There were more recordings in a similar vein, and she noticed they grew more frequent until he was having these “attacks” four or five times every night. On each occasion, he used that strange, almost beautiful word.
Oupiere.
She paid for her tea and stepped into the street. The light was on the wane and a bitter wind was flooding the lanes. She pulled her coat tight around her and walked towards Salavaria’s flat. Hornsey Road stretched away from her—a hemisphere of cold light and traffic. Her footsteps thickened around her as she entered the tunnel of the railway bridge. Before she’d passed through it, a second pair of footsteps were marking time with her own.
Niam looked back and saw, about thirty feet away, a tall man in a black polo neck sweater. He was wearing sunglasses with tiny round lenses. Was Neumann having her followed?
In his hand he was carrying a bundle of papers. A black stain soiled the bottom of the package, where he was holding it. He seemed to draw the dark around him, as if he were a magnet for its shade. A thin cloud fussed about his head. It took her a moment to realize that they were flies. She picked up her pace, startled by the panic that had burst in her gut. She fished the keys from her pocket and crossed the road, looking back again when she had reached the opposite kerb. He had not emerged. She ran.
At the communal door, she pressed all the entry buttons until someone buzzed her in. She slammed it behind her before she had a chance to worry about disturbing the other occupants. She had intended to be a little more cloak and dagger. Flicking on the timer light, she took the stairs two at a time, trying to force her breathing to regulate itself. The light died. Cursing, she edged along the worn carpet until she found another switch. How would she get in? Surely he would not leave a key under the rug for her. She had checked before the nonsense of the idea could take hold. But above the architrave she found what she was looking for. When the light had died a second time, she blindly made her way into Salavaria’s fiat. She stumbled to the window and looked down into the street. The man was there—it was difficult to make him out in the darkness. His face seemed smudged, a thoughtless thumb on a charcoal sketch. She watched as his fingers dipped into his package and pulled something black and wet from it. She saw him duck to catch the morsel between his lips. When he went for a second mouthful, he paused and looked up at the window. A chunk of his supper slipped between his fingers and spattered the pavement by his feet.

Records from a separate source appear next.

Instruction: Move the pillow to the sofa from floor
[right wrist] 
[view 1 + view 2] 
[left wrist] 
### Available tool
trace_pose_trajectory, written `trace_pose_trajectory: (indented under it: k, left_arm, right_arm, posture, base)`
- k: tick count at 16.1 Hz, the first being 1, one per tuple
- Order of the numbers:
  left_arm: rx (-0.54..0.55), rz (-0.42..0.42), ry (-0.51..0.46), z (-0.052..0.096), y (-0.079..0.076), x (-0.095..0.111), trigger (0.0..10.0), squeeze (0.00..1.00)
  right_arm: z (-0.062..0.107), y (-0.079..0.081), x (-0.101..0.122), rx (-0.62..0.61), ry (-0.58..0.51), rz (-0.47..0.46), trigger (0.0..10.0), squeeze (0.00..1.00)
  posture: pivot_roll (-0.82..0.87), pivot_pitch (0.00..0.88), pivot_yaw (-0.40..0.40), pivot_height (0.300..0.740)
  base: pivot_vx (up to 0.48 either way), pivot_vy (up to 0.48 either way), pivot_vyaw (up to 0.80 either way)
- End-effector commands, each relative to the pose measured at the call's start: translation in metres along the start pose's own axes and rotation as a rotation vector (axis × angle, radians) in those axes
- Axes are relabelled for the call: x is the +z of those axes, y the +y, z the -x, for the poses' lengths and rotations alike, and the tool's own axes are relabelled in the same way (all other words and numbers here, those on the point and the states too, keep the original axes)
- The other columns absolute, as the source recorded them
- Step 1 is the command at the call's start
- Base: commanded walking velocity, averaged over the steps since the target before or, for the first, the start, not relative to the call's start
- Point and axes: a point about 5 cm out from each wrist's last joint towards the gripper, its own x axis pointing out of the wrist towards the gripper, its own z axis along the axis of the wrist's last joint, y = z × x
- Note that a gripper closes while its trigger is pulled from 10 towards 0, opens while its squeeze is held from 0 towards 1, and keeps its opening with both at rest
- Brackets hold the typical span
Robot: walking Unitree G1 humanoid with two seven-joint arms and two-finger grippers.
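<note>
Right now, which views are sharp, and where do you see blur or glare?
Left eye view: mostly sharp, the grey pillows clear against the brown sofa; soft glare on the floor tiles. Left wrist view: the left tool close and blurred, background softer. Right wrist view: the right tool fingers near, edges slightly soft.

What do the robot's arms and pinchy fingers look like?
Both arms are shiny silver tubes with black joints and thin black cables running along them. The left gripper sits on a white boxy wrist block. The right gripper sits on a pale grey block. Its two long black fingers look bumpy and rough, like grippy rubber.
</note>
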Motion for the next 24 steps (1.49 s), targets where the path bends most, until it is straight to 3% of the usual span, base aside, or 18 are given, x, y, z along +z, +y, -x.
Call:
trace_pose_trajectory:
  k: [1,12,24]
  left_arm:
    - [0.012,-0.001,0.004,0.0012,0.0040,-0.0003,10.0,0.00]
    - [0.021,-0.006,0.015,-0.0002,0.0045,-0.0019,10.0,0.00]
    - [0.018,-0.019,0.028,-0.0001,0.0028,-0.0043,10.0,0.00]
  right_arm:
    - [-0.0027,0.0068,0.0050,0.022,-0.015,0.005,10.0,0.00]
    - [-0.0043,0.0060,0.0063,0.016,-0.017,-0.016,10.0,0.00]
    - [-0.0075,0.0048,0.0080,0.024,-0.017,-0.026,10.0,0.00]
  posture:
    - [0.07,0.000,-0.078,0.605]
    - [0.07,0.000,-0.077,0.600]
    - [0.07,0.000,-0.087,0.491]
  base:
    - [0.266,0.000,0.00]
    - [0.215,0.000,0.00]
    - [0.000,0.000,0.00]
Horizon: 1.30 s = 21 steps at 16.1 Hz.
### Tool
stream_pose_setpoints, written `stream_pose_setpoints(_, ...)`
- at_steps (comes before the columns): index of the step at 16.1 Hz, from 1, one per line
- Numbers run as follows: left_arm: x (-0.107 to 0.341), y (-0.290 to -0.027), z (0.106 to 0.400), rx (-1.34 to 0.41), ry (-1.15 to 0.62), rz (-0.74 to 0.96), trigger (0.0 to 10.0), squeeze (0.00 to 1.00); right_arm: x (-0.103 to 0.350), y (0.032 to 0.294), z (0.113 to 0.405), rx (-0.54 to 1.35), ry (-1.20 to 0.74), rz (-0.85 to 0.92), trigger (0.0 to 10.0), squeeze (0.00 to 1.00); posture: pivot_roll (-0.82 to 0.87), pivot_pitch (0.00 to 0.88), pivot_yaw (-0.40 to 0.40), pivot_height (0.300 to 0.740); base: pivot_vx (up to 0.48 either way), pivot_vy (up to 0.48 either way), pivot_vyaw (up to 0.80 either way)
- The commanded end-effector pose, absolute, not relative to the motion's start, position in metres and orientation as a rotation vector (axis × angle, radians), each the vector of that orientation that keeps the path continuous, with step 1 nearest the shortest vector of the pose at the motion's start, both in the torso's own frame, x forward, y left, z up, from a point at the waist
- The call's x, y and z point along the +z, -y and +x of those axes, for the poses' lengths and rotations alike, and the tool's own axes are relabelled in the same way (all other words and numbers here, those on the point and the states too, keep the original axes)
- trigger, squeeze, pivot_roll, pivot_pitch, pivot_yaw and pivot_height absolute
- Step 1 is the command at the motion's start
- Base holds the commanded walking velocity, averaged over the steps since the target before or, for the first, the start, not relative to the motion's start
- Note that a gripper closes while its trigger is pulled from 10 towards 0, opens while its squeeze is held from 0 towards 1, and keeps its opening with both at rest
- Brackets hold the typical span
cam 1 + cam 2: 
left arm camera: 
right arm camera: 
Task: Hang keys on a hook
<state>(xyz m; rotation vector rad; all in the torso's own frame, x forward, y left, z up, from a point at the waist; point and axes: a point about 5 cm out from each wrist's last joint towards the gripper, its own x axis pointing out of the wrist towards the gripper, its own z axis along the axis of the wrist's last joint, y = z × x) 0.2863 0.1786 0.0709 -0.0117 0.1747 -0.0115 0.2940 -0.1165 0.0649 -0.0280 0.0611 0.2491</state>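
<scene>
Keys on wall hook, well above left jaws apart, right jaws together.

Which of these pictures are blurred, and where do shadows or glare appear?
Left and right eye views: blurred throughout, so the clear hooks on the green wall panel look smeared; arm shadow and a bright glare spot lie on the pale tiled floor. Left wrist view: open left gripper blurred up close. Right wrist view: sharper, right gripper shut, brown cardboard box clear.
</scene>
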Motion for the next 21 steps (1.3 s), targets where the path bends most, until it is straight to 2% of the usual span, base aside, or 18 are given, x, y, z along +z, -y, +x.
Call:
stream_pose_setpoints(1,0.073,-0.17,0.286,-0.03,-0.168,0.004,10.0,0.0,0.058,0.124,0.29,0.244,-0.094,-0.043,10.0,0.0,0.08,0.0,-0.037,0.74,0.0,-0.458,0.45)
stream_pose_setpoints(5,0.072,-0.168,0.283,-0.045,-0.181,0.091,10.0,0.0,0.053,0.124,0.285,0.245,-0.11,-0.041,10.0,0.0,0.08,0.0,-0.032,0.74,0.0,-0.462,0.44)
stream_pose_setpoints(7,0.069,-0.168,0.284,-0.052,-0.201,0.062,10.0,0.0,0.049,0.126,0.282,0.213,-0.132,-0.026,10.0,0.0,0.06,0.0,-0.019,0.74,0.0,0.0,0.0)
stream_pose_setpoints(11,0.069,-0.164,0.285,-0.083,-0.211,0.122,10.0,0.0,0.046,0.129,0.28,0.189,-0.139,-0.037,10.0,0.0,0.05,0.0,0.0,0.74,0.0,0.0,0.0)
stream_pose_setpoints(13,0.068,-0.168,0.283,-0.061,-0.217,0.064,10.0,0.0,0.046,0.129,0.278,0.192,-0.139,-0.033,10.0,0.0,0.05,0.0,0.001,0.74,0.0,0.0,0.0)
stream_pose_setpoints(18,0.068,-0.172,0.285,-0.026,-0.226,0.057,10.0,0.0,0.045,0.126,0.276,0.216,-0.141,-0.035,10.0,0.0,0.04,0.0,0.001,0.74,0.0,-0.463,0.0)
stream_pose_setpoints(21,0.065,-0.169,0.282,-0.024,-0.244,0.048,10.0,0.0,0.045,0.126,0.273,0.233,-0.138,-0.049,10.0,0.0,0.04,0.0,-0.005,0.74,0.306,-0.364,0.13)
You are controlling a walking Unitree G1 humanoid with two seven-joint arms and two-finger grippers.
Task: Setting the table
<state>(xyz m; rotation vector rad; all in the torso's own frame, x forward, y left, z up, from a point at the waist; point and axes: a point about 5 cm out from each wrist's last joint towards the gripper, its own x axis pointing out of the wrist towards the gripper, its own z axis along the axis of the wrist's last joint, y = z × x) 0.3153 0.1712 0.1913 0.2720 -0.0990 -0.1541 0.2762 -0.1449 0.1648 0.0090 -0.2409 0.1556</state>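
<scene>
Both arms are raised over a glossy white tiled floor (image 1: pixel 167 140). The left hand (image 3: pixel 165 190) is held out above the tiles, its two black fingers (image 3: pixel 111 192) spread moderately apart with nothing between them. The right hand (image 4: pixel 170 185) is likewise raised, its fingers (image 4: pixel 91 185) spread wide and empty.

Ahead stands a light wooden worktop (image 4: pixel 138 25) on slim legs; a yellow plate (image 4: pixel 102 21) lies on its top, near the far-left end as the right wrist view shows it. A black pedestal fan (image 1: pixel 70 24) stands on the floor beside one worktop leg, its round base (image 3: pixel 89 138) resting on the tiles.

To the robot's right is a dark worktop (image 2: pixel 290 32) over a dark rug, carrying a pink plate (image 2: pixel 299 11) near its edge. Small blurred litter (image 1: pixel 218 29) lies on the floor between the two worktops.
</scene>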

“Christ,” she said, and moved away.
She felt for a lamp, brushed a hand against its shade, and turned it on. Salavaria’s flat leaped back from her. The living room was tidy, if a little dust-coated. She wondered if she should find a telephone and call the police but reasoned that she was being paranoid and that explaining her presence in a flat that was not hers seemed just too much like hard work at the moment.
There were bookshelves containing a selection of modern novels and nineteenth-century classics. There were vases containing powdery flowers. A coffee table was scattered with magazines a year old. Niam could not ignore the smell. It was not unpleasant, and
if she had not known of Salavaria’s habits, she might not have immediately guessed its origin. She followed the slightly stale, slightly acrid odour to the bathroom where she found a sheaf of human skins laid out in the tub. They were yellowish and brittle, like unscrolled papyrus. In fact, on closer inspection, the simile bore additional fruit: brown ink travelled the grain of the skin, skirting a mole here, a scar there, a tattoo. Niam found it hard to work out what the words said. Not only were they in a foreign language, but the ink had dried and leeched into the skin, spoiling its sense. At intervals, however, she recognised a pattern. Or rather, a letter, a capital dotted around the text with curious frequency.